Tentativi di riformulazione della logica si trovano negli appunti raccolti da Friedrich Waismann Ludwig Wittgenstein e il Circolo di Vienna, p. 79. Si cerca di esibire un ragionamento vero senza farlo passare dalla tautologia e incorporando la parola lunghezza. Infine nelle opere successive prima del Quaderno blu e Marrone la critica alla notazione sua e Russell esplode fino a contestare la notazione per la generalità, di cui provvede a formulare una nuova interpretazione (anche qui vedi supra). Con le Ricerche filosofiche e le opere che rimandano a esse, Osservazioni sopra i fondamenti della Matematica, Osservazioni sulla filosofia della psicologia, Zettel, così come sono descritte sopra, matura una nuova consapevolezza "sociale". Il linguaggio non appartiene a nessuno e a tutti. Rispetto alla formulazione del Tractatus le scoperte del come si segue una regola: socialmente, gettano luce anche sul cosiddetto solipsismo del Tractatus (Ich bin meine Welt, 5.63). Il solipsismo appartiene al silenzio, muto, dell'io empirico.

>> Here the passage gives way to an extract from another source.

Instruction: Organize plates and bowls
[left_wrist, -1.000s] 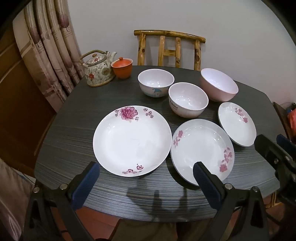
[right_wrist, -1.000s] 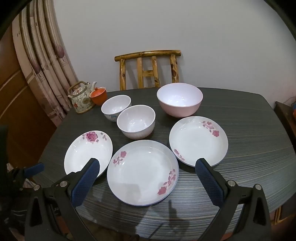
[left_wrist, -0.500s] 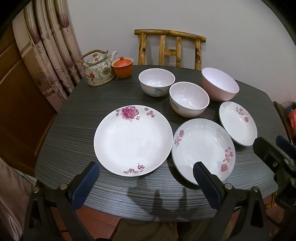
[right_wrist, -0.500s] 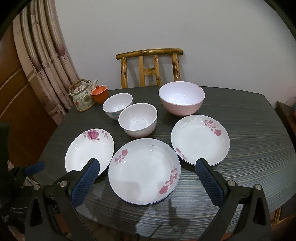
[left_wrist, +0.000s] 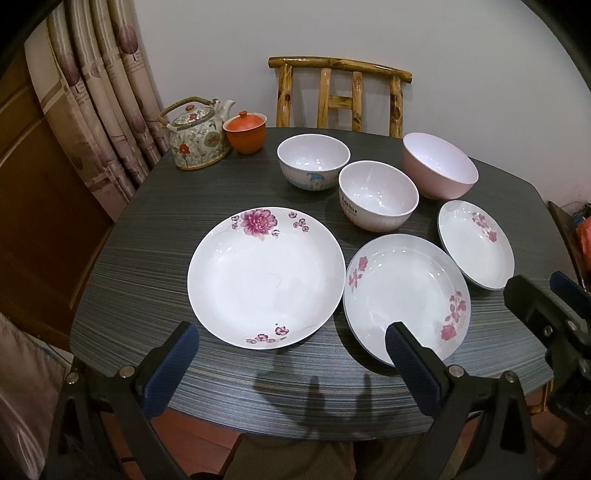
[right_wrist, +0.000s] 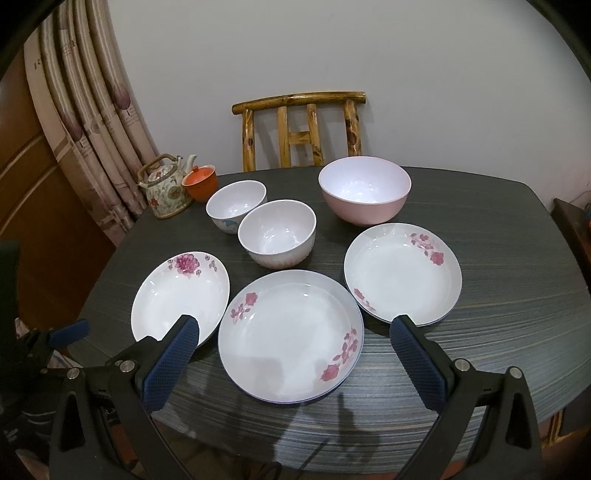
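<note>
Both tools hang spread wide and empty above the near edge of the dark striped table (left_wrist: 147, 229). The left tool (left_wrist: 288, 350) has its blue-padded fingers (left_wrist: 170, 362) parted over the near rim of the peony plate (left_wrist: 266, 277), not touching it. The right tool (right_wrist: 291, 354) has its fingers apart on either side of the middle plate (right_wrist: 291, 334), which lies flat below it.

From the right wrist view, three plates lie in a row along the near half of the table: the peony plate at 9 o'clock, the middle plate at 6 o'clock, and a third plate (right_wrist: 402, 273) with pink sprays at 3 o'clock, just beside the middle one. Behind them stand three bowls, upright and apart: a small white bowl (right_wrist: 236, 205) with a blue motif at 11 o'clock, a ribbed white bowl (right_wrist: 277, 232) just beside it toward the centre, and a larger pink bowl (right_wrist: 365, 194) at 1 o'clock.

At the far left corner a floral teapot (left_wrist: 195, 140) touches an orange lidded cup (left_wrist: 245, 133). A wooden chair (left_wrist: 340, 96) stands behind the table at 12 o'clock, and curtains (left_wrist: 103, 110) hang at 10 o'clock
</note>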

Nel Tractatus invece l'io era il limite del mondo che come tale non poteva parlare del corpo, di quali membra sottostanno alla volontà, non era dunque il soggetto della psicologia, ma era, per ciò stesso, realismo, se realismo significa far emergere la realtà delle cose. La logica isolava cioè il soggetto metafisico, che del mondo era limite e il limite non era per Wittgenstein una parte di ciò che delimita. Nelle Ricerche è ancora così (nel senso che è ancora limite del mondo) ma non per una esigenza metafisica ma pratica: il linguaggio è sempre comune, non esiste un linguaggio privato. Qualunque cosa possa significare il Mistico (dal greco Μύὠ, tacere) esso designa cose molto importanti, la verifica stessa di una proposizione è muta. Ma il Mistico ha un alto valore filosofico per Wittgenstein: è la vita personale, l'etica, l'estetica, il fatto dell'esistenza del mondo.
Così la Lumen fidei esprime il legame tra fede e certezza secondo Wittgenstein:
«È noto il modo in cui il filosofo Ludwig Wittgenstein ha spiegato la connessione tra la fede e la certezza. Credere sarebbe simile, secondo lui, all’esperienza dell’innamoramento, concepita come qualcosa di soggettivo, improponibile come verità valida per tutti. All’uomo moderno sembra, infatti, che la questione dell’amore non abbia a che fare con il vero. L’amore risulta oggi un’esperienza legata al mondo dei sentimenti incostanti e non più alla verità.»